This is my own implementation of the Lucas Kanade optical flow algorithm using CUDA based on the paper:
I have always wanted to learn how to program using CUDA so I decided to start by implementing the Lucas Kanade optical flow algorithm. My version does optical flow calculations for every pixel (dense optical flow), as oppose to sparse. This makes coding much easier (no need to write a feature detector) and having a dense field is always nice.
I get about a 30x speed up over OpenCV’s version. However the results are slightly different. OpenCV tends to produce slightly more accurate results, which I have yet to replicate.
- Nvidia graphics card with CUDA installed
On Linux you can compile the code by running the compile script. Most likely you’ll have to edit the script to match your system. By default it’s linking to the 64bit CUDA libraries. The program is run from the command line as follows:
./cudaLK img1.png img2.png
This will produce a cudaLK.png and opencv.png file for comparison, with optical flow drawn every 16 pixels. The input images can be any one of the popular image format supported by the OpenCV library (eg. jpeg, bmp, png).
This code is by no means production quality, in fact it isn’t at all. It was written just so I could get familiar with programming in CUDA. This code won’t produce high quality result as OpenCV, but nonetheless should serve as a rough guide for comparison.
Results on my laptop
The results were obtained on my Asus laptop with the following specs:
- Intel i7 Q720 @ 1.60GHz
- Nvdidia Geforce GTS360M 1GB VRAM
- 6GB RAM
- Ubuntu 10.04 LTS 64bit version
- CUDA 3.0
The following parameters were used for the optical flow calculation:
|Termination condition||delta < 0.01 pixels|
|Dense optical flow (all pixels)||Yes|
I used the following two images extracted from a Ladybug camera sample video from Point Grey (hope they don’t mind). You can download the originals by clicking on the thumbnails.

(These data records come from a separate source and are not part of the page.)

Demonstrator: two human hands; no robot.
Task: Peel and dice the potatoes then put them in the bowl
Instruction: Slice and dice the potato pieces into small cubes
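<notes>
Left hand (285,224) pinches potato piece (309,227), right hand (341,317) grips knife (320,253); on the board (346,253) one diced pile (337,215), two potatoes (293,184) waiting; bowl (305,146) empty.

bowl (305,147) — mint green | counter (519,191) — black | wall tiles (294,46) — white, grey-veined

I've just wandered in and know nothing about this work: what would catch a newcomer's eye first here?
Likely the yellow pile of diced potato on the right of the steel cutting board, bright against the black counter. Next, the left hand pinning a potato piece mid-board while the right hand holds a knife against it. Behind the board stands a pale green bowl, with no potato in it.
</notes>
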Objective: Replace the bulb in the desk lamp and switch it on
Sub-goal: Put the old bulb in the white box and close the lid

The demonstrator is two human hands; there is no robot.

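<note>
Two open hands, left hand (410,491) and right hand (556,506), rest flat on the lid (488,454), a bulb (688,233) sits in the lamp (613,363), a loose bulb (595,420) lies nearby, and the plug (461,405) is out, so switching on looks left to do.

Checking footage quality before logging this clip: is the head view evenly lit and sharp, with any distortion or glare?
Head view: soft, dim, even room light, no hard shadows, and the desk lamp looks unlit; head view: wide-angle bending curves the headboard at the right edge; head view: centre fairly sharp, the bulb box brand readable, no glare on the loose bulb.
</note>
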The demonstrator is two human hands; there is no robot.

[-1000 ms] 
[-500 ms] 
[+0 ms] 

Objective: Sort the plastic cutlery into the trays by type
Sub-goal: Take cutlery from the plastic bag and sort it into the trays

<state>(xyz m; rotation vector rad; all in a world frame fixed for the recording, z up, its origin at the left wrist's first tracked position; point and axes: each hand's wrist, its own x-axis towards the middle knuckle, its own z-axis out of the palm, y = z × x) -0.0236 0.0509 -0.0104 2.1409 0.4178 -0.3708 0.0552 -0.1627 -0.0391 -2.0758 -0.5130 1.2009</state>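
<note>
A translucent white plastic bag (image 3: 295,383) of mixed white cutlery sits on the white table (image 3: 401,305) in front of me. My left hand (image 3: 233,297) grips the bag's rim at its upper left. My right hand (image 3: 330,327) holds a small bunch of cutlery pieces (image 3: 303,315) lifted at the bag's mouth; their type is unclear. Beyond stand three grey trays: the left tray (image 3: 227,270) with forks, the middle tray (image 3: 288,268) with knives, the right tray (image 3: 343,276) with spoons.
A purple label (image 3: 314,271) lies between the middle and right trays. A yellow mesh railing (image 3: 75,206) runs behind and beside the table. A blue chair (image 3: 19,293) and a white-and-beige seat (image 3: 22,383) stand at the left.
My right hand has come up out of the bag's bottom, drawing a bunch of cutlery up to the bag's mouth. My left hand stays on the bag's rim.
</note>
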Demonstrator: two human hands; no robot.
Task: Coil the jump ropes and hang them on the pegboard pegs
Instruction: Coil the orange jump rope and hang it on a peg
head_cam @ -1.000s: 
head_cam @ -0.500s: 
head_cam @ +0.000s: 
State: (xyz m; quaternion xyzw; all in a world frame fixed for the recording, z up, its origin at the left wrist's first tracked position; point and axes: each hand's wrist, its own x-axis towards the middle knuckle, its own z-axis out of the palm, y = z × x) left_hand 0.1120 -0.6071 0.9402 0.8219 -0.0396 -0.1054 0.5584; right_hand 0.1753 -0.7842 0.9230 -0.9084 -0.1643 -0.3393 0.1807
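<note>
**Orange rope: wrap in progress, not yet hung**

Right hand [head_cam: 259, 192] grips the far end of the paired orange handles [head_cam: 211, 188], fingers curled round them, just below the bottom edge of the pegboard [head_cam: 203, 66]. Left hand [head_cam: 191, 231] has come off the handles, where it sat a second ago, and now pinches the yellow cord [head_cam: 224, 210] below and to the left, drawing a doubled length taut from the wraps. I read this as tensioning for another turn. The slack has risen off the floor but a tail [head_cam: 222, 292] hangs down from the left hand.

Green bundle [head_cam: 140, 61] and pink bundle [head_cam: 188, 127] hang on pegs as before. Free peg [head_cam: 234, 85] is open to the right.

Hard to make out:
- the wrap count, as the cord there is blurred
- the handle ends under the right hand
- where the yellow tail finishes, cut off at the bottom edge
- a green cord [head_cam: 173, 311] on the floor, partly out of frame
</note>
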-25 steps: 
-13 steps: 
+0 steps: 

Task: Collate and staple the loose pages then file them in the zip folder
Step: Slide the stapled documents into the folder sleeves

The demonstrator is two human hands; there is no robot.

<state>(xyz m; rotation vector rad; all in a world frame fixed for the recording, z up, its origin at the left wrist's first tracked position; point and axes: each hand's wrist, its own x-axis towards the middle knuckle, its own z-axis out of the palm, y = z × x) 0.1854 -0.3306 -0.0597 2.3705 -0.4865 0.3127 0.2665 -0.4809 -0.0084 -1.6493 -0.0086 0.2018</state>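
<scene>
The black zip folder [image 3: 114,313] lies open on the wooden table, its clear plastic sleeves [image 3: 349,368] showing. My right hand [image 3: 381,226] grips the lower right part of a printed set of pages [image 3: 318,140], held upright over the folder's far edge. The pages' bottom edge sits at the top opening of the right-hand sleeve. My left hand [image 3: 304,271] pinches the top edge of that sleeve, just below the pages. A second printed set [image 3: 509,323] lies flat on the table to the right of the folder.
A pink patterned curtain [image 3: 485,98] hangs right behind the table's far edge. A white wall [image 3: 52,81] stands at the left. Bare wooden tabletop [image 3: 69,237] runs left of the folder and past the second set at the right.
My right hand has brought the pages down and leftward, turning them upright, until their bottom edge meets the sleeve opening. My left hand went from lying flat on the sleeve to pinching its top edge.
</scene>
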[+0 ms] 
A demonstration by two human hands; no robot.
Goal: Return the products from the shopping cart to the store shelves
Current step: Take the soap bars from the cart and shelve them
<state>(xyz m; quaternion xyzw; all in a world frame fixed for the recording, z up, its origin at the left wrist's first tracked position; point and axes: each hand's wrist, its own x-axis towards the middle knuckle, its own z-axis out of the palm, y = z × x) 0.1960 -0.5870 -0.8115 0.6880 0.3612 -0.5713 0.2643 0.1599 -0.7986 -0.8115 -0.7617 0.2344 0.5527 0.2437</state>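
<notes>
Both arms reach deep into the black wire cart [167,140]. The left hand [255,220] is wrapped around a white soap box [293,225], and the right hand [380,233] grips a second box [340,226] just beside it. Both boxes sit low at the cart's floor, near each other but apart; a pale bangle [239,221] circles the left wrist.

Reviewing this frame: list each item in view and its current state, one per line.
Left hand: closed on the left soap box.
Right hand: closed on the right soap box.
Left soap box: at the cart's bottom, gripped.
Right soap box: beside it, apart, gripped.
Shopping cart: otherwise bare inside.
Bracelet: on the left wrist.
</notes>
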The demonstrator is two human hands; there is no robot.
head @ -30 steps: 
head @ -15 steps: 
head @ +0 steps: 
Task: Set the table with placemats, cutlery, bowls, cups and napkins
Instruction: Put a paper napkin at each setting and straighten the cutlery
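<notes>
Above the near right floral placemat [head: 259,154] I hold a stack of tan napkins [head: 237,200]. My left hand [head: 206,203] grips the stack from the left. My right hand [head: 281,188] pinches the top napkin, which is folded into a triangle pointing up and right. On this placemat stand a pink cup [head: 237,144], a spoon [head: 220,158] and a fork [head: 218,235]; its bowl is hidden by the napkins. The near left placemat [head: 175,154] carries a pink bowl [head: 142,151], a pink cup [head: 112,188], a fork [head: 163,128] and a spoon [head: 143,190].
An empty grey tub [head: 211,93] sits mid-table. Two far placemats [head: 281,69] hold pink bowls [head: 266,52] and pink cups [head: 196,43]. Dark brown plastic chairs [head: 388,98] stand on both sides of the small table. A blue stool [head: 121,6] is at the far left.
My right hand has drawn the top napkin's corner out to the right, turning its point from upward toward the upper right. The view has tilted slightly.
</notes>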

Below shows a time break down of the stages involved. I chose to use the gettimeofday() function to time the different stages as seen from the CPU but included GPU time results from CUDA profiler for a more accurate breakdown. The CUDA profiler does take into account of CPU time but only for function calls, not section of code.
|Operation||CPU (ms)||GPU (ms)|
|Copying 2 images from CPU to GPU||1|
|Converting RGB to greyscale||1||0.947|
|Generating the pyramids||1||0.665|
|Copying results from GPU to CPU||7|
|Total time for cudaLK||918|
|OpenCV’s optical flow (8 threads)||28194|
That works out to be about 892,000 optical flow pixels per second using CUDA. Pretty good ! In comparison with OpenCV’s highly optimised CPU implementation utilising all 4 cores (8 threads), the GPU version is about 30x faster.
And of course the actual results. Obviously there is some room for improvement …
As shown, the performance of the GPU is much faster than the equivalent CPU implementation, even when all cores are utilised. I made use of CUDA’s texture memory, which is not only faster than global memory, because of caching, but has hardware bilinear interpolation support. One thing I did not implement is explicit boundary checking when the patch is partially off the image. I relied on the texture memory returning a clamped value for pixels off the texture and hoped they didn’t affect the overall tracking significantly.
With some extra work to get the optical flow quality up to OpenCV’s level, I would still expect the GPU version to run at least 15-20x faster. Maybe in the future when I get around to it.